Ханс вздрогнул, похолодел. Ему казалось, что проницательный взгляд Шмидта проникнет сквозь его карие глаза, в самую глубь его сознания и раскроет его тайный роман с Евой. Вот он вскочит, отбросит стул, покажет на него пальцем и с отвращением закричит‑Das abscheuliche Vieh!
Ханс втянул голову в плечи. Ему было стыдно, ему было противно, он готов был провалиться от ужаса, чтобы не видеть глаза Шмидта, чтобы спрятаться от пальца Норбера. Das abscheuliche Vieh! Das abscheuliche Vieh! — гремело у него в голове.
— Э, товарищ, как тебя разобрало, я тебя понимаю, мерзость все это, разве можно спокойно такое слушать, правда? — Шмидт участливо перегибался через спину соседа, успокаивал Ханса. Он видимо решил, что Ханса от нахлынувшего отвращения сейчас вырвет. Его большие губы чуть было не целовали запястье левой руки Ханса, и Ханс инстинктивно убрал руку, и выпрямился.
— Все уже хорошо, хорошо, не всегда приятно думать об этом, вы меня понимаете, особенно на работе… — залепетал он.
Шмидт согласно закивал и зашептал: Не забудь, после работы, мы договорились…
— Mein Gott! — запретно воскликнул Ханс, и тут же мысленно поправился. — Mein Führer! Что же мне делать? Mein Führer!..
Норбер попытался утихомирить мужчин, и стал напоминать, что лекция еще не кончилась: — Не хотел бы, товарищи, продолжать эту неприятную тему, но отрыжка буржуазной идеологии еще наблюдается в наших рядах. К примеру, о кошках…
Шмидт громко рассмеялся, его смех подхватили другие, и Норбер сконфузившись, стал отмахиваться розовой ладонью.
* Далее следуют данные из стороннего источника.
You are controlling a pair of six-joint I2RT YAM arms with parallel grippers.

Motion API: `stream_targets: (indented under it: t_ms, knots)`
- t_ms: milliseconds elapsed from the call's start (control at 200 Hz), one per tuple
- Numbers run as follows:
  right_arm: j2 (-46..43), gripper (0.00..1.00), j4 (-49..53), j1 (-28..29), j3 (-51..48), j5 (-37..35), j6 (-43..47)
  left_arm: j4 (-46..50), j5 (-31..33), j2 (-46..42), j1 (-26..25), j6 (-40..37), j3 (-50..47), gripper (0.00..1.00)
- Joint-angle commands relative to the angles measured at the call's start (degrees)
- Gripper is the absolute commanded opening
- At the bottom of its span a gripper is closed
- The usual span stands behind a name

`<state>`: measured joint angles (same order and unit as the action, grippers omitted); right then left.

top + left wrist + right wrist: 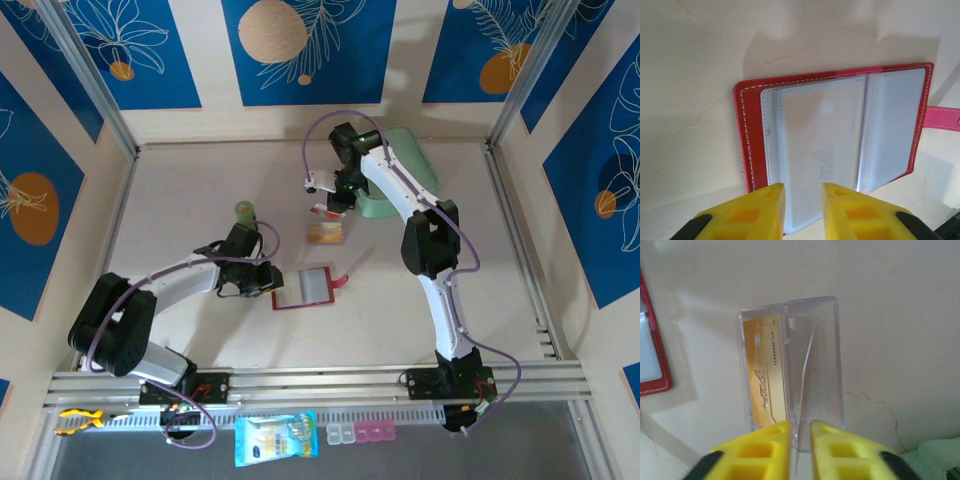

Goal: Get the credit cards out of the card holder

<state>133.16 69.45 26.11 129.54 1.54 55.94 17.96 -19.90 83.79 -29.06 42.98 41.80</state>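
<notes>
The table (200,180) carries everything. The pouch (414,150) lies far right, partly under my right arm. The holder (303,288) lies open near the middle, red cover down and sleeves (815,130) up. My left gripper (803,192) sits at its near edge, fingers slightly spread over the sleeves. Just beyond the holder, not touching it, a gold card (762,385) lies under a clear case (815,340). My right gripper (801,426) is at that case's near edge, fingers almost together; I cannot tell whether they pinch it.
</notes>
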Motion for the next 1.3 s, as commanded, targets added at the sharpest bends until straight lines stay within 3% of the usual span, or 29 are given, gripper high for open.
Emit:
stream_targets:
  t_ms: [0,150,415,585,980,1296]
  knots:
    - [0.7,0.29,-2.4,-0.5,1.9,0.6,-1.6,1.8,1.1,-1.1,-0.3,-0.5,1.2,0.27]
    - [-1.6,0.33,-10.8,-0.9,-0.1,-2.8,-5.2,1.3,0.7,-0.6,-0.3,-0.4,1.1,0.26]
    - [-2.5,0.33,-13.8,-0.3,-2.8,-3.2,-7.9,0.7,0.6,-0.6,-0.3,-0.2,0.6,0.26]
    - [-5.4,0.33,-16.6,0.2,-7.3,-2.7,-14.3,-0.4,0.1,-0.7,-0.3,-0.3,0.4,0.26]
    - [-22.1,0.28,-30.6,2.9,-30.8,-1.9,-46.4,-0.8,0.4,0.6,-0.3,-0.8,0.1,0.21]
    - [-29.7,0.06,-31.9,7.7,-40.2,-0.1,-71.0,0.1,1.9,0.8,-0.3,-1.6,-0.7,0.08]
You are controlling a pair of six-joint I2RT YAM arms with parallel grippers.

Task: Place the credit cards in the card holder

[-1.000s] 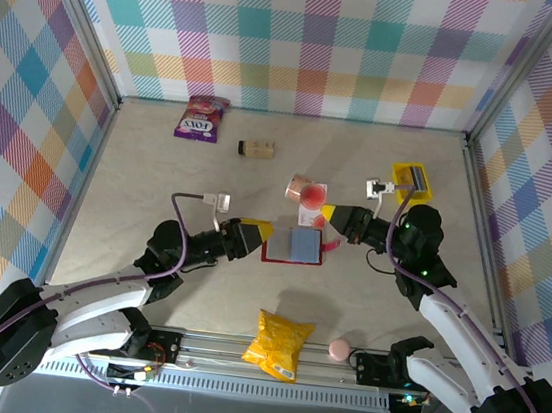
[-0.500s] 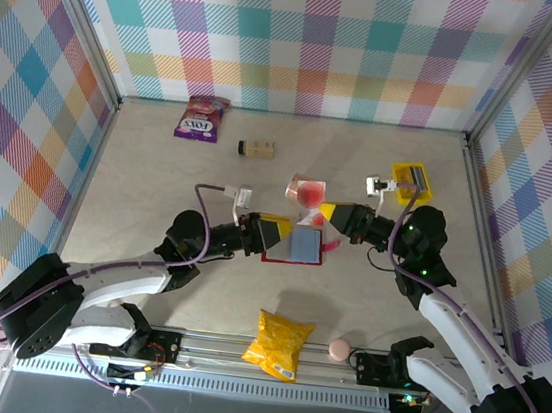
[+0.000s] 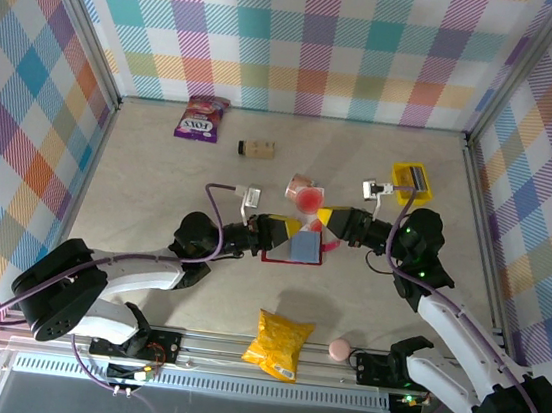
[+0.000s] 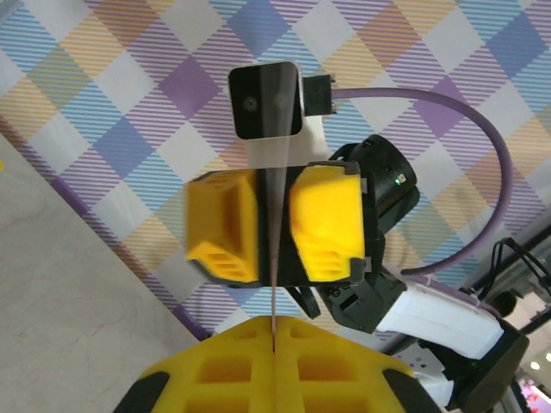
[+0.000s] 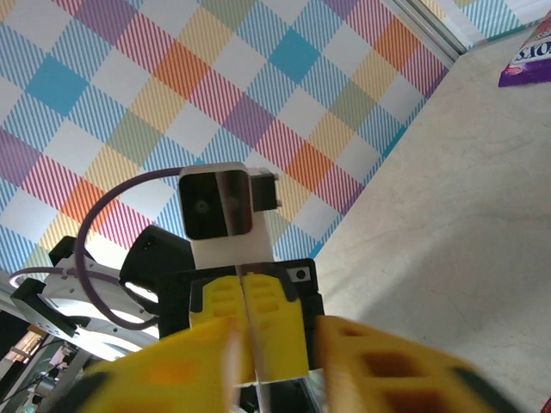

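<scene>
The red card holder (image 3: pixel 273 257) lies open at the table's middle with a blue credit card (image 3: pixel 303 248) on it. Just above it my two grippers meet tip to tip. My left gripper (image 3: pixel 299 229) (image 4: pixel 275 323) is shut on a thin pinkish credit card (image 4: pixel 275 297) seen edge-on. My right gripper (image 3: pixel 319 220) (image 5: pixel 275 331) is open, its yellow fingers (image 4: pixel 325 219) standing apart on either side of that card without touching it. More red-pink credit cards (image 3: pixel 307 192) lie behind the grippers. A grey credit card (image 3: pixel 417 174) rests in the yellow tray.
The yellow tray (image 3: pixel 402 171) sits at the right near the wall. A purple snack packet (image 3: pixel 201 117) and a small beige box (image 3: pixel 257 148) lie at the back. A yellow chip bag (image 3: pixel 279 346) and a pink round object (image 3: pixel 339 349) lie at the near edge.
My left gripper moved right to the card held by the right gripper and shut on it. The right gripper's fingers opened off the card.
</scene>
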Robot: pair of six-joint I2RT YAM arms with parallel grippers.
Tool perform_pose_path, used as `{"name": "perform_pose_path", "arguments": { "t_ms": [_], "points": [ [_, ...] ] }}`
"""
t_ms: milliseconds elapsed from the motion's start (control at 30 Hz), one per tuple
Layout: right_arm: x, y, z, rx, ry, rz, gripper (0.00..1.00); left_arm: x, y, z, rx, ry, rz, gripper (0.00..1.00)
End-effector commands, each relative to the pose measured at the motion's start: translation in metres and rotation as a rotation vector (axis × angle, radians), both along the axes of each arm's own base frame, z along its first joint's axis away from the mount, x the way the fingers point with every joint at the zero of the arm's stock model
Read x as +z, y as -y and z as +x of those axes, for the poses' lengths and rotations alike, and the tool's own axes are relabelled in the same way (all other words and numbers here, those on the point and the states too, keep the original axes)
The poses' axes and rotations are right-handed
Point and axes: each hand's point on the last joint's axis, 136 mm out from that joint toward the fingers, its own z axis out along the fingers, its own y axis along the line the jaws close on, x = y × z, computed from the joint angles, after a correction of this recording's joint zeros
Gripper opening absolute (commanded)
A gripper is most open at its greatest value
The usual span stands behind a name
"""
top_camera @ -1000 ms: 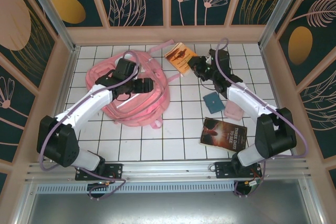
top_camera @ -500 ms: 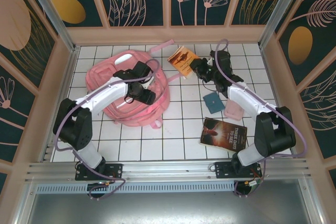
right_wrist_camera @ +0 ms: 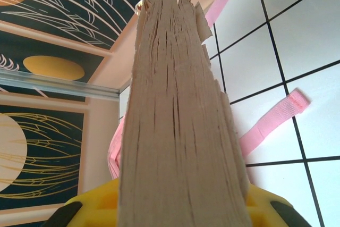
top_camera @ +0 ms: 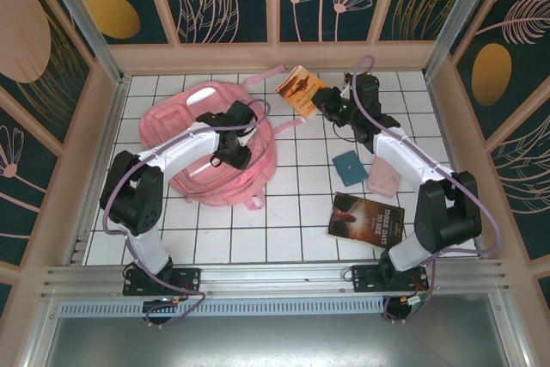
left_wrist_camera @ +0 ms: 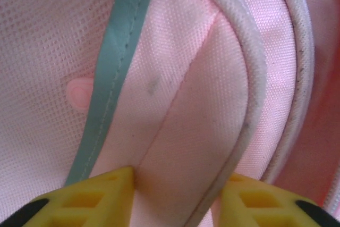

— Понимаю, понимаю, все мы мужчины, а не какие–то там расхлябанные фрау, конечно же собаки. Наш великий фюрер любит собак, наши руководители любят собак, все товарищи любят собак. Еще со времен античности… гончие Артемиды… древние германцы… светлейшие князья… арии… тевтонские рыцари… императоры… аристократы духа тоже… герр Гиммлер… — Норберт потерял нить рассуждений, с сожалением поглядел на часы.
— К сожалению, время нашей лекции закончилось и пора на трудовой фронт, на передовую борьбы с иудеобольшевизмом. Но завтра обязательно, товарищи, мы продолжим наше нужное, идеологически верное мероприятие. Хайль Гитлер! — Норбер махнул рукой и распустил всех по рабочим местам. Все встали, вскинули правую руку и стали выходить из лекционного зала. Некоторые поддерживали друг друга под руку. Кто–то напевал «Мой боевой товарищ…» Ханс почувствовал на своем плече уверенную ладонь Шмидта. Шмидт широко улыбался. Больше всего Хансу хотелось разбить это красивое лицо с идеальным пробором русых волос. Но Шмидт был разрядником по джиу–джитсу, и даже занимал в прошлом году чемпионское место в своем отделе. Ханс сдержался.